Assigned task: Beginning at the line containing "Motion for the", restate each line of the listing below word for word until the last one has been given.

Data provided:

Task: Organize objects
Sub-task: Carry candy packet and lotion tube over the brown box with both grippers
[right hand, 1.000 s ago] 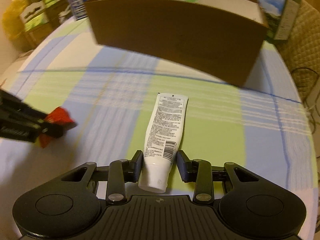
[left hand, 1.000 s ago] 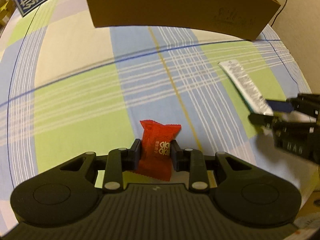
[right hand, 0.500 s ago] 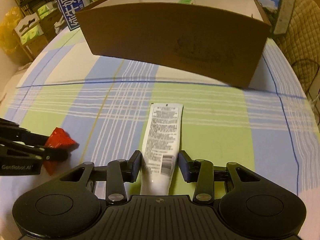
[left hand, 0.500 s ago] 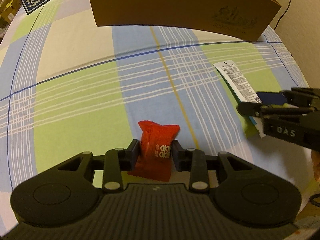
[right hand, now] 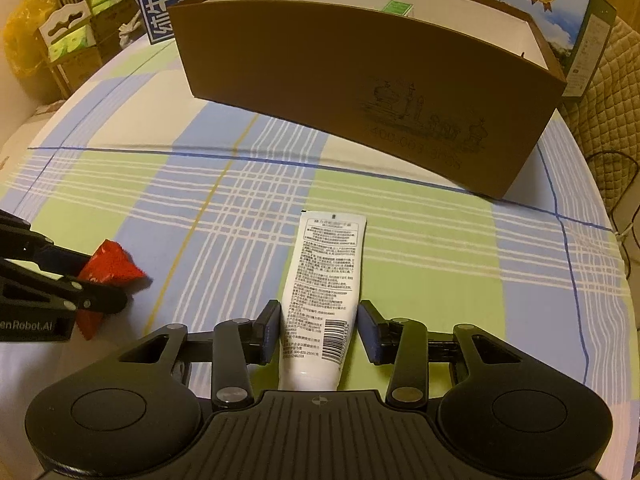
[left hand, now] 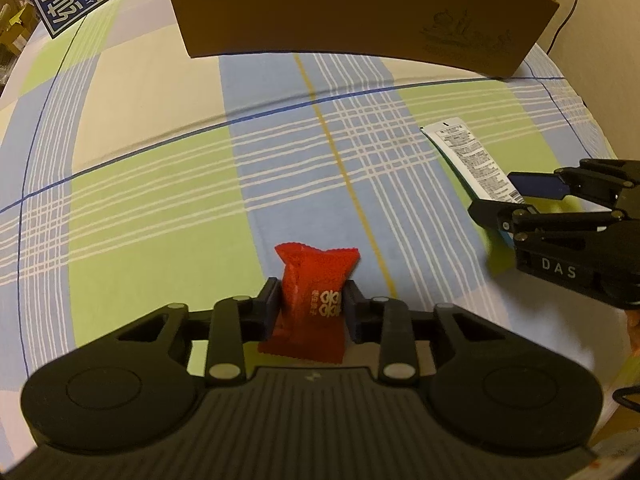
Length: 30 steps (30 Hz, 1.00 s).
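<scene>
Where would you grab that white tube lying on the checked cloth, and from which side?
Across its lower body near the cap end, coming from above. The white tube lies flat with its length pointing at the brown box, so its narrow width fits between the fingers of the right gripper, which already straddle it there.

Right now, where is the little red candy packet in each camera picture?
Left wrist view: the red candy packet sits low in the middle, pinched between the left gripper jaws.
Right wrist view: it shows at the left edge, half hidden by that same gripper.
Shared landmark: the brown cardboard box stands at the top in both.
</scene>
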Motion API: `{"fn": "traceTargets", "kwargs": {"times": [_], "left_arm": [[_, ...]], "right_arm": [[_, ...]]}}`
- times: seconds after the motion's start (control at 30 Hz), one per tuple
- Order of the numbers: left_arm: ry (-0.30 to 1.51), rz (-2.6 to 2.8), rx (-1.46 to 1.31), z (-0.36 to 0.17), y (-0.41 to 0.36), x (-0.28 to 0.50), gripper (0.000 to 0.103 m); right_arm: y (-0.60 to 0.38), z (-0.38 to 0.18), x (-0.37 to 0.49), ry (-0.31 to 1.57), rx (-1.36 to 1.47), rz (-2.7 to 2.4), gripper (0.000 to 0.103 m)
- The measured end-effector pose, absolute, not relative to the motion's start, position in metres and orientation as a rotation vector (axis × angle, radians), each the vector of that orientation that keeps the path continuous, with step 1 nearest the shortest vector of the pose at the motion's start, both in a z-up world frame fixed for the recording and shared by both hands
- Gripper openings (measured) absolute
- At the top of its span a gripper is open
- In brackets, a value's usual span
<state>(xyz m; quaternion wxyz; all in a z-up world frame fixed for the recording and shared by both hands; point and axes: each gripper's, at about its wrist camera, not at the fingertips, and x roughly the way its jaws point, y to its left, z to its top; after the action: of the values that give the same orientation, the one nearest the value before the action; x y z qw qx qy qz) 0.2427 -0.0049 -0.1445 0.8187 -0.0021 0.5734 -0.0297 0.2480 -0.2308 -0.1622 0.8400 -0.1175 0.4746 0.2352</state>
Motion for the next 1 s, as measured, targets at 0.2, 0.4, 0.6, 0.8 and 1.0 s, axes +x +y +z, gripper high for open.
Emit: {"fn": "traceTargets", "kwargs": {"times": [0.2, 0.4, 0.6, 0.8, 1.0], "left_arm": [[1.223, -0.069, -0.011, -0.145, -0.004, 0.243, 0.024], [1.219, -0.068, -0.019, -0.143, -0.001, 0.241, 0.023], [1.191, -0.065, -0.034, -0.134, 0.005, 0.238, 0.022], [1.142, -0.066, -0.045, -0.115, 0.007, 0.241, 0.022], [1.096, -0.071, -0.056, -0.097, 0.006, 0.247, 0.022]], "right_arm": [[-0.236, -0.160, 0.247, 1.031, -0.203, 0.526, 0.038], [-0.249, -0.156, 0.244, 1.070, -0.082, 0.541, 0.038], [-0.258, -0.146, 0.241, 1.070, -0.004, 0.559, 0.038], [-0.260, -0.129, 0.243, 1.042, 0.047, 0.580, 0.038], [-0.258, -0.112, 0.250, 1.005, 0.082, 0.602, 0.038]]}}
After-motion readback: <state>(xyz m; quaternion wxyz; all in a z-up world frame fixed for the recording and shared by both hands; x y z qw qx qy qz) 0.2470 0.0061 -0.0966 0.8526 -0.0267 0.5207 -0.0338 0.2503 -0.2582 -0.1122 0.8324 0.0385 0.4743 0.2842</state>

Output for this task:
Motion for the next 1 s, as measured, targets at 0.2, 0.4, 0.6, 0.8 and 1.0 s, axes +x +y +z, gripper high for open.
Emit: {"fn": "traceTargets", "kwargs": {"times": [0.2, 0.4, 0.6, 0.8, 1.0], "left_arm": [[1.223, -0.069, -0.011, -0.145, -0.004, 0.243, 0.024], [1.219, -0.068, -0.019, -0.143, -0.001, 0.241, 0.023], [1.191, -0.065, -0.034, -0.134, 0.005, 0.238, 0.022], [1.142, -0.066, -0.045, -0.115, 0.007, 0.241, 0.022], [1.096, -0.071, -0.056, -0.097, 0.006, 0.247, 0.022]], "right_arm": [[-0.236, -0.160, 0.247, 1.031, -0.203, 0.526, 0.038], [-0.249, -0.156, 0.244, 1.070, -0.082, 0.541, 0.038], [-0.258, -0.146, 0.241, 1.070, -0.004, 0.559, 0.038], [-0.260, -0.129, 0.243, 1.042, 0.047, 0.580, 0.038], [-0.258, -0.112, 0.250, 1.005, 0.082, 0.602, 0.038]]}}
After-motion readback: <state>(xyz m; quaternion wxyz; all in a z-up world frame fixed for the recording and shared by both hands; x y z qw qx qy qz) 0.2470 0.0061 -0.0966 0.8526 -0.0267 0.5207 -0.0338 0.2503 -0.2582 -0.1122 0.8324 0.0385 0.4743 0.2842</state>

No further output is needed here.